*** Data records ***
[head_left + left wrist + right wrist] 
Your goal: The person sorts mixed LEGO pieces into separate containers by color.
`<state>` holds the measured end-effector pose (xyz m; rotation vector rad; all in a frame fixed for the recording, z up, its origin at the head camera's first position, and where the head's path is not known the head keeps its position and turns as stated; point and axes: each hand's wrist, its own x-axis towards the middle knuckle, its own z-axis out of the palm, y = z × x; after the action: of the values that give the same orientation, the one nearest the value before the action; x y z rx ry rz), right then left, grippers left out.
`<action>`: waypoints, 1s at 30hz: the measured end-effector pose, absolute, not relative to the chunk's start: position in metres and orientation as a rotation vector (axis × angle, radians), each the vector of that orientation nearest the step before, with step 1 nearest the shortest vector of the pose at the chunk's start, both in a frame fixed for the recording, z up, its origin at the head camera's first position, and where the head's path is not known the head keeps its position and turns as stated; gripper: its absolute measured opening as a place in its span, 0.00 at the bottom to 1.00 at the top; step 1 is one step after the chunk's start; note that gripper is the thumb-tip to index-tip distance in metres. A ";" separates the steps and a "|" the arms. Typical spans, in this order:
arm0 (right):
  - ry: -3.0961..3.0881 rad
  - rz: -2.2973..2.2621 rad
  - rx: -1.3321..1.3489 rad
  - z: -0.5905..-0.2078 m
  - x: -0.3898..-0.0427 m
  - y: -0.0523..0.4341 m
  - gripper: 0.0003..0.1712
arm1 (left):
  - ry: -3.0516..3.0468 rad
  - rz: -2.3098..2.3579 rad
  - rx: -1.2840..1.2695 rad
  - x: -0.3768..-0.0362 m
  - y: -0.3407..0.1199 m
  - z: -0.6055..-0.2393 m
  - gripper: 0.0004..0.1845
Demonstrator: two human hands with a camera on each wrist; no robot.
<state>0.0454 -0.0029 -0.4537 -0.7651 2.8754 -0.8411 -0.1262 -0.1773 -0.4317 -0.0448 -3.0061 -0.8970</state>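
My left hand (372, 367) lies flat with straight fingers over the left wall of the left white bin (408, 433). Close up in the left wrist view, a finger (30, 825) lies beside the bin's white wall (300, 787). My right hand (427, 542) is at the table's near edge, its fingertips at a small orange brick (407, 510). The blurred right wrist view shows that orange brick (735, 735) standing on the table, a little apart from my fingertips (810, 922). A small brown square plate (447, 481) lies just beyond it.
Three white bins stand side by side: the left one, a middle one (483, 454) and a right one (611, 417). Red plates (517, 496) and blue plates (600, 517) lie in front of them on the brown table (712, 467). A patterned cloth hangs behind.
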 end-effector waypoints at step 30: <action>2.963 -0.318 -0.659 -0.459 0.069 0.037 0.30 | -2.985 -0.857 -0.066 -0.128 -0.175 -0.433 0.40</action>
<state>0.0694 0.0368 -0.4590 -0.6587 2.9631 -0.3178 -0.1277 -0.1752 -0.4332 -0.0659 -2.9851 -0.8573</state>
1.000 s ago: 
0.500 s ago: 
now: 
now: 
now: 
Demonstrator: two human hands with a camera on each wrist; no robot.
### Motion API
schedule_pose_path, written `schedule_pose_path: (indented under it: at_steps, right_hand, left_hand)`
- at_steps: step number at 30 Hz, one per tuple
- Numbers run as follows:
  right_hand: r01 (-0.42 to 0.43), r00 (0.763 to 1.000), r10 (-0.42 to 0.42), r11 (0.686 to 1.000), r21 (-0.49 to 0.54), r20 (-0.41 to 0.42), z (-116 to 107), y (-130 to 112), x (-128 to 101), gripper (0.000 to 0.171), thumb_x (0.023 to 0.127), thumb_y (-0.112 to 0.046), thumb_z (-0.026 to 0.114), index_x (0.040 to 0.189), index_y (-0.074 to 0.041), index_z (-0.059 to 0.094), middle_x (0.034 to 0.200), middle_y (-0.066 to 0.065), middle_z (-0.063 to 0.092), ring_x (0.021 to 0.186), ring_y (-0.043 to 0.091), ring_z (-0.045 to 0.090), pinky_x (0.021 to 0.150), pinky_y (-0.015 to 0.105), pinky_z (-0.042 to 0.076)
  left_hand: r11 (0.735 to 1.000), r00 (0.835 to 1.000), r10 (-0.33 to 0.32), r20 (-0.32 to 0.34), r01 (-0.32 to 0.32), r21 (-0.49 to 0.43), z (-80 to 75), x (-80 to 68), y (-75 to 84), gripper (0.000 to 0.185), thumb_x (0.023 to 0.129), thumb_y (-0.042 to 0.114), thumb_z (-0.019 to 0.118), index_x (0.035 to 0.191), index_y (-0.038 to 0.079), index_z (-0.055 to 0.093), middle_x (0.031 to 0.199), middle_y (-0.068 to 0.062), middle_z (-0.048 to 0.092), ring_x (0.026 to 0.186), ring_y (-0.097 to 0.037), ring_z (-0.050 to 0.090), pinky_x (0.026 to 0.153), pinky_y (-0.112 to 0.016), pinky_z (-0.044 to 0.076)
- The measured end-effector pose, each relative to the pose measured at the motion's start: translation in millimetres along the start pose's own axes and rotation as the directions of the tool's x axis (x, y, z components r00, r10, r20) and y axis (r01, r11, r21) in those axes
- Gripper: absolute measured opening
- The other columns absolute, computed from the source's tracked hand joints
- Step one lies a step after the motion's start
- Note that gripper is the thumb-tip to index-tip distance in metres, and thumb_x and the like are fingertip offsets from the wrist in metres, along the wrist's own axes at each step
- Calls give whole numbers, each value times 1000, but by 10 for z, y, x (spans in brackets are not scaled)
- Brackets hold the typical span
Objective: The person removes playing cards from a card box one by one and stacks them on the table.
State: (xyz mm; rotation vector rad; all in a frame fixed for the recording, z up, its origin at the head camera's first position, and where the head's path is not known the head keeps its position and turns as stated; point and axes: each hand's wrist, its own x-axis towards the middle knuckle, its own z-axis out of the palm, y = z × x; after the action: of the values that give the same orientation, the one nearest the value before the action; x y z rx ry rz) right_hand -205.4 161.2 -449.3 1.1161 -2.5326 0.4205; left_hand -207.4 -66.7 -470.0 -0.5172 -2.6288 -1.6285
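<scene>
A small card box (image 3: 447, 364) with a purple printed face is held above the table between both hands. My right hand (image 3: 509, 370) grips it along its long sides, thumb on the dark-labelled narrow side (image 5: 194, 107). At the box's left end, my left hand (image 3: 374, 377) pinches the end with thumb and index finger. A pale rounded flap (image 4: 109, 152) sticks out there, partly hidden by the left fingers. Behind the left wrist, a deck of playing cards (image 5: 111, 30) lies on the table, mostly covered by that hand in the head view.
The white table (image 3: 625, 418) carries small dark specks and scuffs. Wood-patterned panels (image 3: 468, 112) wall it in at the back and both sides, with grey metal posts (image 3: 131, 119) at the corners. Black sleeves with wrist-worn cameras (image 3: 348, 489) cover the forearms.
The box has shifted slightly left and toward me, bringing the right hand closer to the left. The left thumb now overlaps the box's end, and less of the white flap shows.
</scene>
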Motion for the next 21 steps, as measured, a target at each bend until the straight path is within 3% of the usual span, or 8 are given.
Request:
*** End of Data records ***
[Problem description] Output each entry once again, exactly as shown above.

[Solved exercise]
[head_left + left wrist + right wrist] 
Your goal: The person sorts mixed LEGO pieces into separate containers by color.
`<state>` holds the measured end-effector pose (xyz m; rotation vector rad; all in a frame fixed for the recording, z up, its origin at the head camera's first position, and where the head's path is not known the head keeps its position and turns as stated; point and axes: each hand's wrist, its own x-axis towards the middle knuckle, its own z-axis out of the palm, y = z × x; after the action: of the values that give the same orientation, the one nearest the value before the action; x y z rx ry rz), right then left, grippers left out.
`<action>`: waypoints, 1s at 30hz: the measured end-effector pose, absolute, not relative to the chunk's start: position in metres and orientation as a rotation vector (axis × angle, radians), each the vector of that orientation nearest the step before, with step 1 nearest the shortest vector of the pose at the chunk's start, both in a frame fixed for the recording, z up, its origin at the head camera's first position, and where the head's path is not known the head keeps its position and turns as stated; gripper: its absolute measured opening as a place in its span, 0.00 at the bottom to 1.00 at the top; step 1 is one step after the chunk's start; note that gripper is the thumb-tip to index-tip distance in metres. A ";" separates the steps and a "|" the arms. Typical spans, in this order:
arm0 (right):
  - ry: -3.0961..3.0881 rad
  - rz: -2.2973..2.2621 rad
  - rx: -1.3321..1.3489 rad
  - z: -0.5905..-0.2078 m
  - x: -0.3898..-0.0427 m
  - y: -0.0523..0.4341 m
  - gripper: 0.0003..0.1712
arm1 (left):
  - ry: -3.0516..3.0468 rad
  - rz: -2.3098..2.3579 rad
  - rx: -1.2840..1.2695 rad
  - x: -0.3768..-0.0362 m
  - y: -0.3407..0.1199 m
  - z: -0.6055..-0.2393 m
  - gripper: 0.0004..0.1845
Demonstrator: two human hands with a camera on each wrist; no robot.
<state>0.0454 -0.0029 -0.4537 -0.7651 2.8754 -0.8411 -0.1262 -0.1773 -0.4317 -0.0448 -3.0061 -0.8970</state>
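My left hand (372, 367) lies flat with straight fingers over the left wall of the left white bin (408, 433). Close up in the left wrist view, a finger (30, 825) lies beside the bin's white wall (300, 787). My right hand (427, 542) is at the table's near edge, its fingertips at a small orange brick (407, 510). The blurred right wrist view shows that orange brick (735, 735) standing on the table, a little apart from my fingertips (810, 922). A small brown square plate (447, 481) lies just beyond it.
Three white bins stand side by side: the left one, a middle one (483, 454) and a right one (611, 417). Red plates (517, 496) and blue plates (600, 517) lie in front of them on the brown table (712, 467). A patterned cloth hangs behind.
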 end-effector waypoints at step 30: <action>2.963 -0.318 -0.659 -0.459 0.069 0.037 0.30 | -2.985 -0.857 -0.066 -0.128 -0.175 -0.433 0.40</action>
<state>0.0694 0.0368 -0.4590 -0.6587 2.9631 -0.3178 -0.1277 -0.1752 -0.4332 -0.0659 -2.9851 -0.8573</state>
1.000 s ago: 
0.500 s ago: 
now: 
now: 
now: 
Demonstrator: two human hands with a camera on each wrist; no robot.
### Motion API
schedule_pose_path, written `schedule_pose_path: (indented under it: at_steps, right_hand, left_hand)`
- at_steps: step number at 30 Hz, one per tuple
- Numbers run as follows:
  right_hand: r01 (-0.42 to 0.43), r00 (0.763 to 1.000), r10 (-0.42 to 0.42), r11 (0.686 to 1.000), r21 (-0.49 to 0.54), r20 (-0.41 to 0.42), z (-116 to 107), y (-130 to 112), x (-128 to 101), gripper (0.000 to 0.171), thumb_x (0.023 to 0.127), thumb_y (-0.112 to 0.046), thumb_z (-0.026 to 0.114), index_x (0.040 to 0.189), index_y (-0.074 to 0.041), index_z (-0.059 to 0.094), middle_x (0.034 to 0.200), middle_y (-0.066 to 0.065), middle_z (-0.063 to 0.092), ring_x (0.021 to 0.186), ring_y (-0.043 to 0.091), ring_z (-0.045 to 0.090), pinky_x (0.021 to 0.150), pinky_y (-0.015 to 0.105), pinky_z (-0.042 to 0.076)
  left_hand: r11 (0.735 to 1.000), r00 (0.835 to 1.000), r10 (-0.33 to 0.32), r20 (-0.32 to 0.34), r01 (-0.32 to 0.32), r21 (-0.49 to 0.43), z (-80 to 75), x (-80 to 68), y (-75 to 84), gripper (0.000 to 0.185), thumb_x (0.023 to 0.129), thumb_y (-0.042 to 0.114), thumb_z (-0.019 to 0.118), index_x (0.035 to 0.191), index_y (-0.038 to 0.079), index_z (-0.055 to 0.093), middle_x (0.031 to 0.199), middle_y (-0.068 to 0.062), middle_z (-0.048 to 0.092), ring_x (0.026 to 0.186), ring_y (-0.097 to 0.037), ring_z (-0.050 to 0.090), pinky_x (0.026 to 0.153), pinky_y (-0.112 to 0.016), pinky_z (-0.044 to 0.076)
- The measured end-effector pose, each relative to the pose measured at the motion's start: translation in millimetres along the start pose's own axes and rotation as the directions of the tool's x axis (x, y, z components r00, r10, r20) and y axis (r01, r11, r21) in those axes
- Gripper: absolute measured opening
- The other columns absolute, computed from the source's tracked hand joints
- Step one lies a step after the motion's start
- Note that gripper is the thumb-tip to index-tip distance in metres, and thumb_x and the like are fingertip offsets from the wrist in metres, along the wrist's own axes at each step
- Calls give whole numbers, each value times 1000, but by 10 for z, y, x (spans in brackets are not scaled)
- Brackets hold the typical span
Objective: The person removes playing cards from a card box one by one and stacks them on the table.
State: (xyz mm; rotation vector rad; all in a frame fixed for the recording, z up, its origin at the head camera's first position, and where the head's path is not known the head keeps its position and turns as stated; point and axes: each hand's wrist, its own x-axis towards the middle knuckle, its own z-axis out of the palm, y = z × x; after the action: of the values that give the same orientation, the one nearest the value before the action; x y z rx ry rz) right_hand -205.4 161.2 -449.3 1.1161 -2.5326 0.4205; left_hand -207.4 -66.7 -470.0 -0.5172 -2.6288 -1.6285
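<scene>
A small card box (image 3: 447, 364) with a purple printed face is held above the table between both hands. My right hand (image 3: 509, 370) grips it along its long sides, thumb on the dark-labelled narrow side (image 5: 194, 107). At the box's left end, my left hand (image 3: 374, 377) pinches the end with thumb and index finger. A pale rounded flap (image 4: 109, 152) sticks out there, partly hidden by the left fingers. Behind the left wrist, a deck of playing cards (image 5: 111, 30) lies on the table, mostly covered by that hand in the head view.
The white table (image 3: 625, 418) carries small dark specks and scuffs. Wood-patterned panels (image 3: 468, 112) wall it in at the back and both sides, with grey metal posts (image 3: 131, 119) at the corners. Black sleeves with wrist-worn cameras (image 3: 348, 489) cover the forearms.
The box has shifted slightly left and toward me, bringing the right hand closer to the left. The left thumb now overlaps the box's end, and less of the white flap shows.
</scene>
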Motion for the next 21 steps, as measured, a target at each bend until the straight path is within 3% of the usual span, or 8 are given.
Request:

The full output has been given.